**Work request:** Copy the data exactly from the line that contains "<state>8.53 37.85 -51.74" through the line that contains "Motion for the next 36", keeping both end lines and leaving out everything else.

***** Extracted information

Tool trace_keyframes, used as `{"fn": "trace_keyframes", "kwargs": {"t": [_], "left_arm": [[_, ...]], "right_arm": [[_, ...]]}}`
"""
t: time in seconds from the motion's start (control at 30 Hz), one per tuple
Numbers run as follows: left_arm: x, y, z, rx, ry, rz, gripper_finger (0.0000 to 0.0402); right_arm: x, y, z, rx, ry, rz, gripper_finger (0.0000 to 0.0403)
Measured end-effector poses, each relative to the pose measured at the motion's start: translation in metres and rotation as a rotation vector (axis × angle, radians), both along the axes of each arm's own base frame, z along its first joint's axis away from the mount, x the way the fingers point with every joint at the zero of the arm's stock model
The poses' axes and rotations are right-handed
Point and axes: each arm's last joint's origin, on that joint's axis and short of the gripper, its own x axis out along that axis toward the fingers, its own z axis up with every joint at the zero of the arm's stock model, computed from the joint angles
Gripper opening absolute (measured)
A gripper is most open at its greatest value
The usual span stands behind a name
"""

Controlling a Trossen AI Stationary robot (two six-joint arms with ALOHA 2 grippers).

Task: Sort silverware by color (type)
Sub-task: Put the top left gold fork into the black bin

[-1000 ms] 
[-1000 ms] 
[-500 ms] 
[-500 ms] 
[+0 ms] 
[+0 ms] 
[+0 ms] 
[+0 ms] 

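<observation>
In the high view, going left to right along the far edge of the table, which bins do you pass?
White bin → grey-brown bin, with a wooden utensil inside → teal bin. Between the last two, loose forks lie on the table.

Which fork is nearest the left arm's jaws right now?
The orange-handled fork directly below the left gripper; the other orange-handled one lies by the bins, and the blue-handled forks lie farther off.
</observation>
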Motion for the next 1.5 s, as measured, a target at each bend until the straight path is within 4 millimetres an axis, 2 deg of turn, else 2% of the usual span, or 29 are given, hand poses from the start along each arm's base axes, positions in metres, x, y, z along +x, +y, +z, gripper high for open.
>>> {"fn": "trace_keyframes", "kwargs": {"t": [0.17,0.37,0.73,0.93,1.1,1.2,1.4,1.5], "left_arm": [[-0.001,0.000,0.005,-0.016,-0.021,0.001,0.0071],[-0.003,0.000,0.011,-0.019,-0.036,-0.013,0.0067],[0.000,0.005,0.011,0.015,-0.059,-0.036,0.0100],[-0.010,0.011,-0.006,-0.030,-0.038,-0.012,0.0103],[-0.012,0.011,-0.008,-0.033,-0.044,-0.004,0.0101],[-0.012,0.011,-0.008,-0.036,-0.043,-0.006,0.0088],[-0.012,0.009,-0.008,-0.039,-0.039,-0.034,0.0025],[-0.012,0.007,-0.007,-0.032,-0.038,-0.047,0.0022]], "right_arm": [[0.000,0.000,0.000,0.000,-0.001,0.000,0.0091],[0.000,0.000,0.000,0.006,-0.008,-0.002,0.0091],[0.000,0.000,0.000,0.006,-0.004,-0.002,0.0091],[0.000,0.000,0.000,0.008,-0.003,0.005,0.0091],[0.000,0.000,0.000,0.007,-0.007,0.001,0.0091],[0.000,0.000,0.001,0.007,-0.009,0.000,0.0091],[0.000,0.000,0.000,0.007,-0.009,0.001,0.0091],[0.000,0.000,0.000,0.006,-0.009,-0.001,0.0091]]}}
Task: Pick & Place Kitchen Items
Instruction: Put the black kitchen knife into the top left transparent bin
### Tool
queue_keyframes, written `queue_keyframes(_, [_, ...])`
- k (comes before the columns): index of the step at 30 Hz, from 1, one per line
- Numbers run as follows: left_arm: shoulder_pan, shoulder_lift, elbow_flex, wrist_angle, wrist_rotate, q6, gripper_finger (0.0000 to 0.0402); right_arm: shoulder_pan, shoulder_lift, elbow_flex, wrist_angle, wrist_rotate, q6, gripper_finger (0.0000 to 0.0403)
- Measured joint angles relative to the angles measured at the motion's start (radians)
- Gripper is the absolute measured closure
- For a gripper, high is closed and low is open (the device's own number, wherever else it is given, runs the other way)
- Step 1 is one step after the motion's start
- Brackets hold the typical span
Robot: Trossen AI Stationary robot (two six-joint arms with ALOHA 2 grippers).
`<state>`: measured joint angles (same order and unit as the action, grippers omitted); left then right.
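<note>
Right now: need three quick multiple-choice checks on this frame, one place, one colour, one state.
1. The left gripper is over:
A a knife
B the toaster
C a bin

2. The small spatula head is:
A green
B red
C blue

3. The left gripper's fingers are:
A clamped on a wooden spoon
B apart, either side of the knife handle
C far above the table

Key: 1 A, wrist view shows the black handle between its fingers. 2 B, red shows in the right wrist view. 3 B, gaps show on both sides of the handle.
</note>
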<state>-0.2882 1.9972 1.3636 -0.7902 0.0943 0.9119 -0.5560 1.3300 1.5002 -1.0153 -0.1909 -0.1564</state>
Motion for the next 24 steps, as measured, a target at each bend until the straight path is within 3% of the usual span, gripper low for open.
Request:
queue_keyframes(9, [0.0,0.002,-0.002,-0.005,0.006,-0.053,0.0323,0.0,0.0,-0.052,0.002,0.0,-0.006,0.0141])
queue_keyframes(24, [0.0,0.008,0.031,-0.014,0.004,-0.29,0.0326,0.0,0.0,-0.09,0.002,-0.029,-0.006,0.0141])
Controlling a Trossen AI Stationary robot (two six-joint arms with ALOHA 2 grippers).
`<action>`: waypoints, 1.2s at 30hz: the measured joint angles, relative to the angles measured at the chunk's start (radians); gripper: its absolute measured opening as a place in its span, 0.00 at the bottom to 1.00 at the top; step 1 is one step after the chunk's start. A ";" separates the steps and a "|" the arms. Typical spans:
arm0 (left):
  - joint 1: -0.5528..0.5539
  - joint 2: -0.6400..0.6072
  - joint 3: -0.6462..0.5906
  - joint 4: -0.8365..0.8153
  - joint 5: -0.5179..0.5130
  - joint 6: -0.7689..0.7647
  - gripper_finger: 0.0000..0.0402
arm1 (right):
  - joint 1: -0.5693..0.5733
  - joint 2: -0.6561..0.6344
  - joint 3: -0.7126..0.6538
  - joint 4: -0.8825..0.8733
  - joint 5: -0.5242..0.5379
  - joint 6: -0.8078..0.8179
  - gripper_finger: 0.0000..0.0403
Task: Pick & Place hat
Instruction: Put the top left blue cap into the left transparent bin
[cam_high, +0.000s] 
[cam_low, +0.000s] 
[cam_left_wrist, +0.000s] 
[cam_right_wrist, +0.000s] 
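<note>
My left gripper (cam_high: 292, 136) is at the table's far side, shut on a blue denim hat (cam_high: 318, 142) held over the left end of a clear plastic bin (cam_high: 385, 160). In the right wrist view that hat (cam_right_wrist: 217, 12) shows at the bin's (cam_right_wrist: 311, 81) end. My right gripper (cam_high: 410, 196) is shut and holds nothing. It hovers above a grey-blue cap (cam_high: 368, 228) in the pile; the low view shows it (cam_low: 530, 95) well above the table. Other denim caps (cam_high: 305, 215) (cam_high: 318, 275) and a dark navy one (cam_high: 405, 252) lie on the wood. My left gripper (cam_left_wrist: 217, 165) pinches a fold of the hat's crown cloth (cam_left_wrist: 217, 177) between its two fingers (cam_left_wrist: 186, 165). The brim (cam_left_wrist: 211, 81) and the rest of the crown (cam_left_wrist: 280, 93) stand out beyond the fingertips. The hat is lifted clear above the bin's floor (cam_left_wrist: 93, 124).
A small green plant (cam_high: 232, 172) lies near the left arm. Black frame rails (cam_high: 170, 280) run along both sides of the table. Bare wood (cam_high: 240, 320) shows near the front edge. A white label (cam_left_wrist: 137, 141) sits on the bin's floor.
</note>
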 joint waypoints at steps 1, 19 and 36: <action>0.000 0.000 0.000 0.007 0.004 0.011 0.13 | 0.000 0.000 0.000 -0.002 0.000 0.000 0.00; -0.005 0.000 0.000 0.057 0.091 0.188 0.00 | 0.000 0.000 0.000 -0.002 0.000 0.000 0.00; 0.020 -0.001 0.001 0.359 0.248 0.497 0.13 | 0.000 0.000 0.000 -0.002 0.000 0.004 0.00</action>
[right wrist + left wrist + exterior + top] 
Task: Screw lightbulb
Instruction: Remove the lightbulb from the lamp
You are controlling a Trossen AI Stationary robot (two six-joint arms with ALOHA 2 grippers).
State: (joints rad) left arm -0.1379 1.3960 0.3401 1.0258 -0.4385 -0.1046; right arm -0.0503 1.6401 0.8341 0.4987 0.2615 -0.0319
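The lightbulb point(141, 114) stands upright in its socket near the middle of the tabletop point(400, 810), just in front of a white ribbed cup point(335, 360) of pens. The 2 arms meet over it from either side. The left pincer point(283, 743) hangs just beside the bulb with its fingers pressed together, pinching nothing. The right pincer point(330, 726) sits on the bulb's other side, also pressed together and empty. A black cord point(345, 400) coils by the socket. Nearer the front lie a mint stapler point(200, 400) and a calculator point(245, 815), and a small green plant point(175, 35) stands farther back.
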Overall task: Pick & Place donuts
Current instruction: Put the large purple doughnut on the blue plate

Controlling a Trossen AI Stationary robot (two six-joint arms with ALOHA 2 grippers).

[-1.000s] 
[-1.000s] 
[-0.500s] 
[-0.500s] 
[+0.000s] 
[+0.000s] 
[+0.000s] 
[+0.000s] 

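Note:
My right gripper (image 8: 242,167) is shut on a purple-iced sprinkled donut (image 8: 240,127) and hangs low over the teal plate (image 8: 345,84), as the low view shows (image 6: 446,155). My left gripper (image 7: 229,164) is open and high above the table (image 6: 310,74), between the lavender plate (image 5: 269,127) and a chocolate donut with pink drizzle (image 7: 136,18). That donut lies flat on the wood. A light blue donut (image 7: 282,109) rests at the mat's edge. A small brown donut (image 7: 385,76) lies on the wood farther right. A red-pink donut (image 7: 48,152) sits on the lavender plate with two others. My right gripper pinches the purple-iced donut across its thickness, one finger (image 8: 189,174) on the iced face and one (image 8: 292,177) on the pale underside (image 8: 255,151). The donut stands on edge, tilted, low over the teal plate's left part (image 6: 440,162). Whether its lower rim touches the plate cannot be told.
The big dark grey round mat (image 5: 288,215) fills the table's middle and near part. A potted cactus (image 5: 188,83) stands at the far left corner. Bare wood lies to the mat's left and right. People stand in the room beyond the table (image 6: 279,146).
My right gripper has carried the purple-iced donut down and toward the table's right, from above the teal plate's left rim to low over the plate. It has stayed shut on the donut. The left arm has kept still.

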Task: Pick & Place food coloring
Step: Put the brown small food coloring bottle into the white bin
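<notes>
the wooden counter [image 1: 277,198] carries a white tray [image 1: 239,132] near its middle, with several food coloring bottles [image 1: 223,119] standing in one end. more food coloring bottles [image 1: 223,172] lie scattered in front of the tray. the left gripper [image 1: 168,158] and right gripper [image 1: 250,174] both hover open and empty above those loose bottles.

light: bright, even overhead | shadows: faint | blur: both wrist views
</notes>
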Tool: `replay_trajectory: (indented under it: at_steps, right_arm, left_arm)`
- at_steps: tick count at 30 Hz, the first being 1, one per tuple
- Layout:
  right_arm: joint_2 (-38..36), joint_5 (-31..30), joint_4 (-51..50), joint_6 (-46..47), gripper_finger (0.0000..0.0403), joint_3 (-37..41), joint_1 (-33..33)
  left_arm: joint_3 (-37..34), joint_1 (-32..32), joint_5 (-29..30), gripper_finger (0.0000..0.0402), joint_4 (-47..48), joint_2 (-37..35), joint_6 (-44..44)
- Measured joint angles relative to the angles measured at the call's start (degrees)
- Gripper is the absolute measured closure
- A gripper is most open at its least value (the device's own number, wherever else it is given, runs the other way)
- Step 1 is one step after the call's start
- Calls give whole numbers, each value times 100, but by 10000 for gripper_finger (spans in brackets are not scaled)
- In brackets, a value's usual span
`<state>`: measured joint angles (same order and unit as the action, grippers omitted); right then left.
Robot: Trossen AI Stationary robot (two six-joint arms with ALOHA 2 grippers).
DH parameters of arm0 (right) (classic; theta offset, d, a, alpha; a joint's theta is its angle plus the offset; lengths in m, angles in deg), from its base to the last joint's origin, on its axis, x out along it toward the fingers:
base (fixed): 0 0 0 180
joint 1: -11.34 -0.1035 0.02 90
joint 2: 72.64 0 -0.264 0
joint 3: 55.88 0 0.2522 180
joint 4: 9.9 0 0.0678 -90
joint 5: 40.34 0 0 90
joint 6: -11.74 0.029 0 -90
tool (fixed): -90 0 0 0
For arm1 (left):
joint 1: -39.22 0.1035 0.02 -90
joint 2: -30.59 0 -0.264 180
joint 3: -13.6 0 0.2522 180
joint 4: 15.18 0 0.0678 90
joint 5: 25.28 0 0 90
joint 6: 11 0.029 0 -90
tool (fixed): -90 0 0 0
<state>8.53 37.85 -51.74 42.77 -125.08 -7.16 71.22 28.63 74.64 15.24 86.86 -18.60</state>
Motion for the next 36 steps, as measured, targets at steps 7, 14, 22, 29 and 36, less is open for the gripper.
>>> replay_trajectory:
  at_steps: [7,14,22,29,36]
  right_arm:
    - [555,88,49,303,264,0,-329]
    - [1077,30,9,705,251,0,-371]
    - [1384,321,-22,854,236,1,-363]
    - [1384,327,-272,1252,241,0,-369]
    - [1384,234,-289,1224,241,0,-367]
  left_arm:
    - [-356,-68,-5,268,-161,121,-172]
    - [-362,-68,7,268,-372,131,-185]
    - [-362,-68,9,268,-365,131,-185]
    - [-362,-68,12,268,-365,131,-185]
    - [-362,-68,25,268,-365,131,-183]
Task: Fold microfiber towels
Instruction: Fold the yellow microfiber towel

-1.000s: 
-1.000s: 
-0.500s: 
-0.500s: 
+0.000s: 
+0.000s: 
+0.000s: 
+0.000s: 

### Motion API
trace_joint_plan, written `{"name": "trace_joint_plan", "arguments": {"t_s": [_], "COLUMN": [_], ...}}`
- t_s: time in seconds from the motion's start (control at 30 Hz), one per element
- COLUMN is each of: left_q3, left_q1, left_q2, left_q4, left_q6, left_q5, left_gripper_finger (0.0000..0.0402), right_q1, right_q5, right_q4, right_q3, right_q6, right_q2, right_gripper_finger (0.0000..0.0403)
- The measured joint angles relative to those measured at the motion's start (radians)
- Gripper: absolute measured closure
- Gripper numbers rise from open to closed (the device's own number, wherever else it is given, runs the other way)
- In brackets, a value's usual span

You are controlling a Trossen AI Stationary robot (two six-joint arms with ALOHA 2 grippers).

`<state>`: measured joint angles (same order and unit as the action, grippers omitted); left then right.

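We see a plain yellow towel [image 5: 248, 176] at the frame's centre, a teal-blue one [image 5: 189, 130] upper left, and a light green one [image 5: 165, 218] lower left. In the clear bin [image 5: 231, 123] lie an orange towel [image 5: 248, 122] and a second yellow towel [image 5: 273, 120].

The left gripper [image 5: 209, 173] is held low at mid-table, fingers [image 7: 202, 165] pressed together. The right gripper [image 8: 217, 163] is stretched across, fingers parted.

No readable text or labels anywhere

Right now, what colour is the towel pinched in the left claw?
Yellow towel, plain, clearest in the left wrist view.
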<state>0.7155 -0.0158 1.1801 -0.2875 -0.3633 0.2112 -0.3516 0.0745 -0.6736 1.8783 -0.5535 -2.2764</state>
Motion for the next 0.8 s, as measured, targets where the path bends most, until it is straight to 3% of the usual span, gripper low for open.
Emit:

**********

**Task answer:**
<state>8.53 37.85 -51.74 42.77 -125.08 -7.16 71.22 28.63 74.64 15.24 86.86 -18.60</state>
Motion for the next 36 steps, as measured, targets at steps 7, 14, 22, 29 and 36, less is open for the gripper.

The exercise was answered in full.